__PROBLEM__. Leave every picture out, then reproduce the rest of the listing exactly.

__EXERCISE MATERIAL__.
+ + + +

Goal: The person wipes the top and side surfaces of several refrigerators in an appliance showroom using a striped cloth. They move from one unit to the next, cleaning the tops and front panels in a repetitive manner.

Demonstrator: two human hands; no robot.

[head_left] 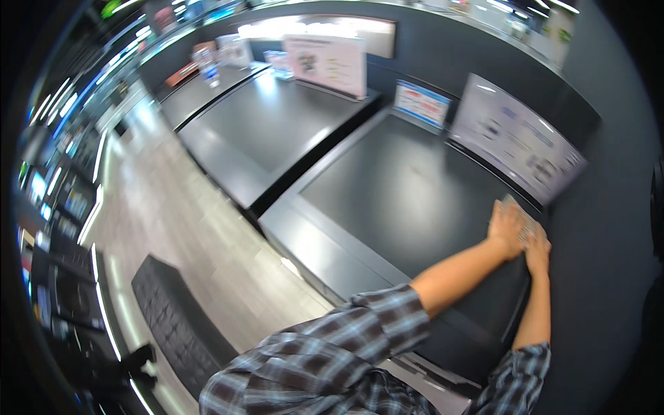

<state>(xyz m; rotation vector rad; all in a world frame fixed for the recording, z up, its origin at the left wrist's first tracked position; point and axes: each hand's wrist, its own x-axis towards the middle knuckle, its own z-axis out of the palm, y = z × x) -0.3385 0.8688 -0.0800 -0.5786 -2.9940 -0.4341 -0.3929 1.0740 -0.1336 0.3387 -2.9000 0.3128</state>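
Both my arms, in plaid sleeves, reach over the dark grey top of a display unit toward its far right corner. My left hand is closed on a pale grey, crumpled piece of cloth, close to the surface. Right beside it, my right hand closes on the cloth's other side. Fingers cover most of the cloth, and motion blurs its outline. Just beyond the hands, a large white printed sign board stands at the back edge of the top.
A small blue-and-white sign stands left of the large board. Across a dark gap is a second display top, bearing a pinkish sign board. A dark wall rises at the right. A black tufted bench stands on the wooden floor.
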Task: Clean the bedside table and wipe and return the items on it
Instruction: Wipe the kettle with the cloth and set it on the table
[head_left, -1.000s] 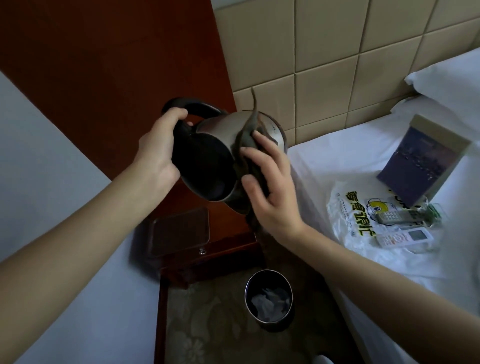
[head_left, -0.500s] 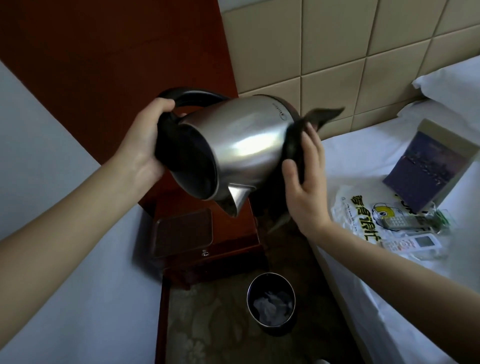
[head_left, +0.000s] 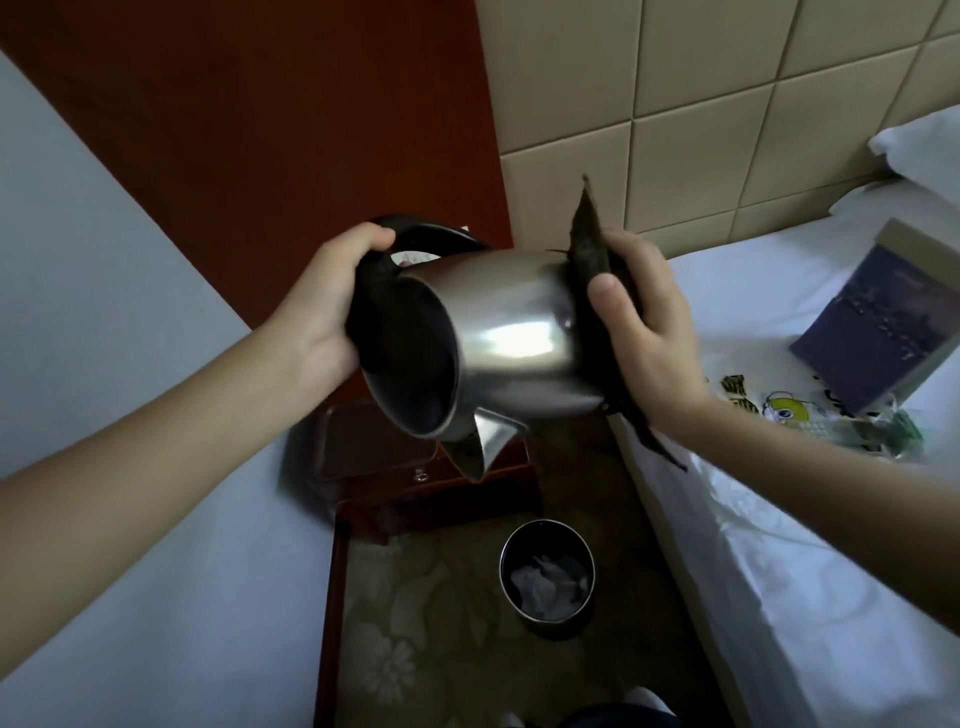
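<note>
At frame centre, the left hand (head_left: 332, 306) stays clamped on the kettle (head_left: 498, 343) handle, spout down above the bedside table (head_left: 415, 483). The right hand (head_left: 644, 332), fingers curled around the dark cloth (head_left: 589, 249), has moved onto its base; the sides look done.

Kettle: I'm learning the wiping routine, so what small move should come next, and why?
Probably rub the cloth around the base of the kettle: the left hand holds its handle, tipping it sideways, and the right hand presses the cloth there.
</note>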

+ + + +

__REPLY__.
Goal: The person wipes the top and side surfaces of several refrigerators in an appliance showroom using a striped cloth. They move from one unit to the next, cleaning the tops and front panels in a repetitive manner.

Demonstrator: two human hands; no robot.

[head_left] 

<state>(xyz m; rotation vector rad; all in a world frame fixed for the recording, z up, its origin at the left wrist's first tracked position; point and axes: each hand's wrist, its own x-axis towards the middle knuckle, its own z-axis out of the palm, y = z × x) -0.3385 0.8688 -0.0800 -0.5786 -2.9940 -0.4341 -0.3929 1.0740 -0.1336 0.3387 -2.9000 0.3128</state>
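Both my arms, in plaid sleeves, reach over the dark grey top of a display unit toward its far right corner. My left hand is closed on a pale grey, crumpled piece of cloth, close to the surface. Right beside it, my right hand closes on the cloth's other side. Fingers cover most of the cloth, and motion blurs its outline. Just beyond the hands, a large white printed sign board stands at the back edge of the top.
A small blue-and-white sign stands left of the large board. Across a dark gap is a second display top, bearing a pinkish sign board. A dark wall rises at the right. A black tufted bench stands on the wooden floor.
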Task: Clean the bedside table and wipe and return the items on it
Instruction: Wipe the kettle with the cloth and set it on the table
[head_left, -1.000s] 
[head_left, -0.500s] 
[head_left, +0.000s] 
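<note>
At frame centre, the left hand (head_left: 332, 306) stays clamped on the kettle (head_left: 498, 343) handle, spout down above the bedside table (head_left: 415, 483). The right hand (head_left: 644, 332), fingers curled around the dark cloth (head_left: 589, 249), has moved onto its base; the sides look done.

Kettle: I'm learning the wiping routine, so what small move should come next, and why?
Probably rub the cloth around the base of the kettle: the left hand holds its handle, tipping it sideways, and the right hand presses the cloth there.
</note>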

The answer is complete, and the exercise is done.